At least £75 million will be spent this year and next on new equipment, according to company newsletter NewScene. This will be mainly channelled to its deep mines, which lost £38 million last year.
British energy minister Mike O’Brien welcomed the plan and said the Government intended continuing with its coal investment aid. Already, £57.5 million had been allocated.
O’Brien said the industry had begun to address management-workforce-union issues, in particular related to the future of the Harworth and Welbeck collieries, but that investment aid was an important contribution to keeping the pits viable long-term.
“We are committed to investing in the long term through developing research into carbon sequestration and clean coal technology.

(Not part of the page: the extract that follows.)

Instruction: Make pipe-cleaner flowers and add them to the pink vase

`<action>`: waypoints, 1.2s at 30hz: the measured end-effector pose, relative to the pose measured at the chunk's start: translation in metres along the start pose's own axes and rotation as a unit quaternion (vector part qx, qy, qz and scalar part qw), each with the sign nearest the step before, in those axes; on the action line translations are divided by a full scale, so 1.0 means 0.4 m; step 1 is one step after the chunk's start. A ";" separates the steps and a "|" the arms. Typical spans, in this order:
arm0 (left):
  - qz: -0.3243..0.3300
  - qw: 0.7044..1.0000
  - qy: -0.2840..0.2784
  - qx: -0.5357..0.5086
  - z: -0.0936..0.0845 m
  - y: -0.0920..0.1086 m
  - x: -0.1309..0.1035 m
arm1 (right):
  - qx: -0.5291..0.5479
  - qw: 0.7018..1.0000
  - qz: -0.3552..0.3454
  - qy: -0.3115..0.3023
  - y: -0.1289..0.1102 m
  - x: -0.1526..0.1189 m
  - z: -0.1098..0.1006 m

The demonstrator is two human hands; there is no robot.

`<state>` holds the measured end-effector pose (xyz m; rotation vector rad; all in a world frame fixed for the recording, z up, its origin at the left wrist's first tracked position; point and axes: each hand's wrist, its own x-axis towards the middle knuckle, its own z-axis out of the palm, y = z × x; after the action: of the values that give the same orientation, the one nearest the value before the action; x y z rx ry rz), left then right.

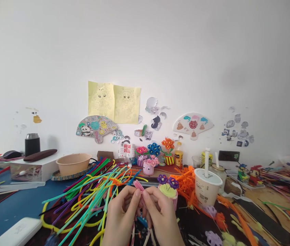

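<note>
Pink pipe cleaners (139, 185), bunched together, are pinched between the thumbs and fingers of both hands at the lower middle of the head view. My left hand (123, 210) grips the bunch from the left. My right hand (160, 212) closes on it from the right, thumb tips nearly meeting. Pale strands hang below between the palms, and the lower part of the bunch is hidden by my fingers. Just behind my right hand stands a pink pot with purple pipe-cleaner flowers (169, 181). Loose turquoise and yellow pipe cleaners (88, 205) lie beside my left hand.
A lidded paper cup (208, 186) with a straw stands at right, near orange pipe cleaners (184, 184). Finished flower pots (148, 167) line the back. A beige bowl (73, 163), a white box (42, 165) and a white power bank (19, 232) are at left.
</note>
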<state>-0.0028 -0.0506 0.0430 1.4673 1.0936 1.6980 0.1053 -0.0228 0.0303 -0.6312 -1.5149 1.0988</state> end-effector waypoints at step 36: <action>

We are already putting substantial funding into that. If we can continue to develop such technologies, we believe that they will provide the sort of carbon-free, long-term future the coal industry wants,” he said.
Under the existing scheme, UK Coal has to find at least 70p for every pound of investment aid, which has included purchasing new equipment for Daw Mill and Kellingley mines. Aid of £15.2 million has been paid to date, with a further £14 million awarded to seven collieries.

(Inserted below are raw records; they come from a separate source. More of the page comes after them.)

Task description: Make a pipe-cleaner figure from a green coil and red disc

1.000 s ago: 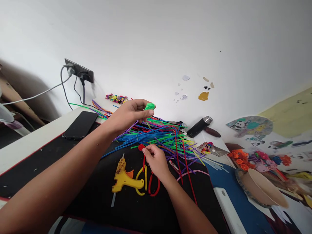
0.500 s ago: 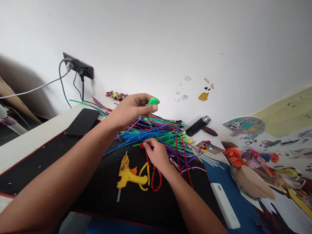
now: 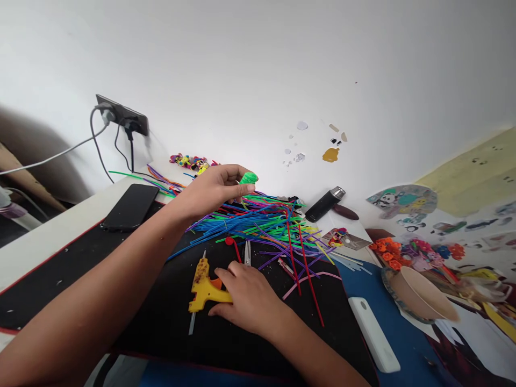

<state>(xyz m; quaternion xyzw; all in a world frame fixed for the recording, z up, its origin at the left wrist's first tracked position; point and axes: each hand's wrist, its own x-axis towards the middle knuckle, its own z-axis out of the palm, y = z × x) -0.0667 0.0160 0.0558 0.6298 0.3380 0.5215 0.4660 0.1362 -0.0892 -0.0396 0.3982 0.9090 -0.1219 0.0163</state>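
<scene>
My left hand [image 3: 215, 188] is raised above a heap of pipe cleaners [image 3: 234, 223], pinching a small bright green coiled piece [image 3: 249, 178] between thumb and fingers. Lower down, my right hand [image 3: 252, 295] lies over the grip of a yellow hot glue gun [image 3: 200, 285]. Its thumb and forefinger are spread on either side of the grip, with no firm hold visible. The gun rests on the black mat with a clear glue stick [image 3: 191, 323] out of its back. Scissor blades [image 3: 247, 253] show beyond my right hand, which hides their handles. A red coil with a stem [image 3: 229, 241] lies beside them.
A black phone [image 3: 131, 206] lies left on the mat [image 3: 161, 333]. Bent red pipe cleaners [image 3: 308, 277] lie right. Behind are a black flask [image 3: 324, 204] and small colourful figures [image 3: 193, 162] by the wall. A white oblong device [image 3: 374, 333] and a bowl [image 3: 423, 295] stand at right.
My right hand has come back from the red coil, toward me, to the glue gun's grip. The red coil is left on the mat. My left hand still holds the green piece.
</scene>
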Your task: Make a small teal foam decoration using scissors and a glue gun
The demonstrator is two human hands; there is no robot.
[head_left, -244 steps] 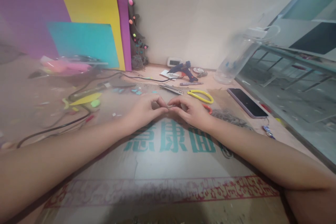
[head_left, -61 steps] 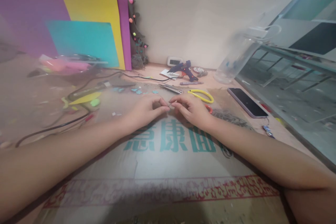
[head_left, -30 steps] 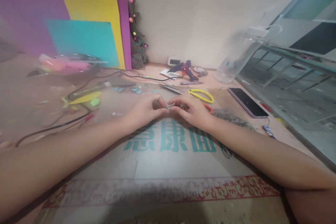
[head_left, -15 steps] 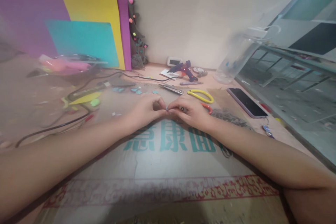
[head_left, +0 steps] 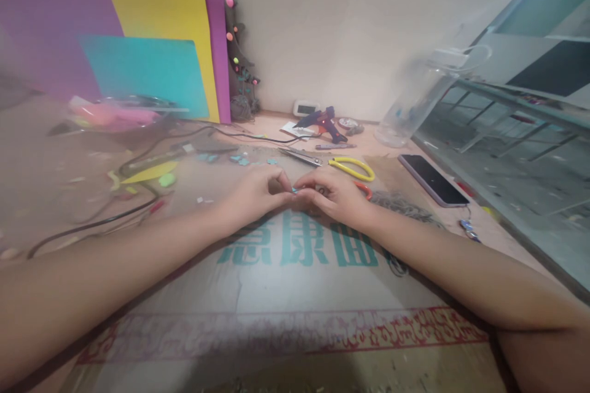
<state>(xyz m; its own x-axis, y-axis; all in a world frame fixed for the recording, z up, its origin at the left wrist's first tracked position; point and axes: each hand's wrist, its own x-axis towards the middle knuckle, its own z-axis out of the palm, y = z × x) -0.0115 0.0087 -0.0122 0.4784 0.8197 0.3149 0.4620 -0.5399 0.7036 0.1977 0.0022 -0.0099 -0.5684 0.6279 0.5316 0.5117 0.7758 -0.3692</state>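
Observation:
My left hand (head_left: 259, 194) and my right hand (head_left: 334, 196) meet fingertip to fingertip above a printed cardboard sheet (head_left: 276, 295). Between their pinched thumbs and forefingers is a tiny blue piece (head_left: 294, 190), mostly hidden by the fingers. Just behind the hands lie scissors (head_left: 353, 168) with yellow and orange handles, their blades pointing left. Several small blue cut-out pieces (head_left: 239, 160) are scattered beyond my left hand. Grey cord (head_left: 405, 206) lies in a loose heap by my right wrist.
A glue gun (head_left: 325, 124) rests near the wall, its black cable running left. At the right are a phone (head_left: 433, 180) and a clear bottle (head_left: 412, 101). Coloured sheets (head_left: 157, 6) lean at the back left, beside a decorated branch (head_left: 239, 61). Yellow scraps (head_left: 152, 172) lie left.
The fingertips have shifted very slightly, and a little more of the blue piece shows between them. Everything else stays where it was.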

“We are committed to investing in our mines, but it’s the mining operations themselves which have to generate the cash to invest,” said UK Coal chief executive Gerry Spindler.
“We will look at and listen to any proposal, from whatever source, that will improve performance, cash flow and profitability in a safe way. Ninety-nine percent of our income is from the sale of coal; that’s our core business and where our investment will be focused.”
Meanwhile, the cost of production has outstripped what the company gets for its coal, with the total average unit cost of production increasing from £1.16 a gigajoule in 2003 to £1.30 a gigajoule in 2004. The average selling price increased from £1.12 a gigajoule to £1.18 a gigajoule. The loss equates to about £3 a tonne, or over £41 million on UK Coal’s 2004 sales of 14.3 million tonnes.
Britain imported a record 36 million tonnes of coal in 2004 from Russia, South Africa, Australia, Columbia and other countries.
The company’s Kellingley mine is pricing plans to increase annual output from a target 1.65Mt this year to over 2 million tonnes per annum by 2008. The plans emerged from a review process involving close to 100 employees who looked at long-term planning, developments, production, infrastructure, surface, safety, manpower and incentives. Kellingley has been named as a potential site for a clean coal demonstration plant.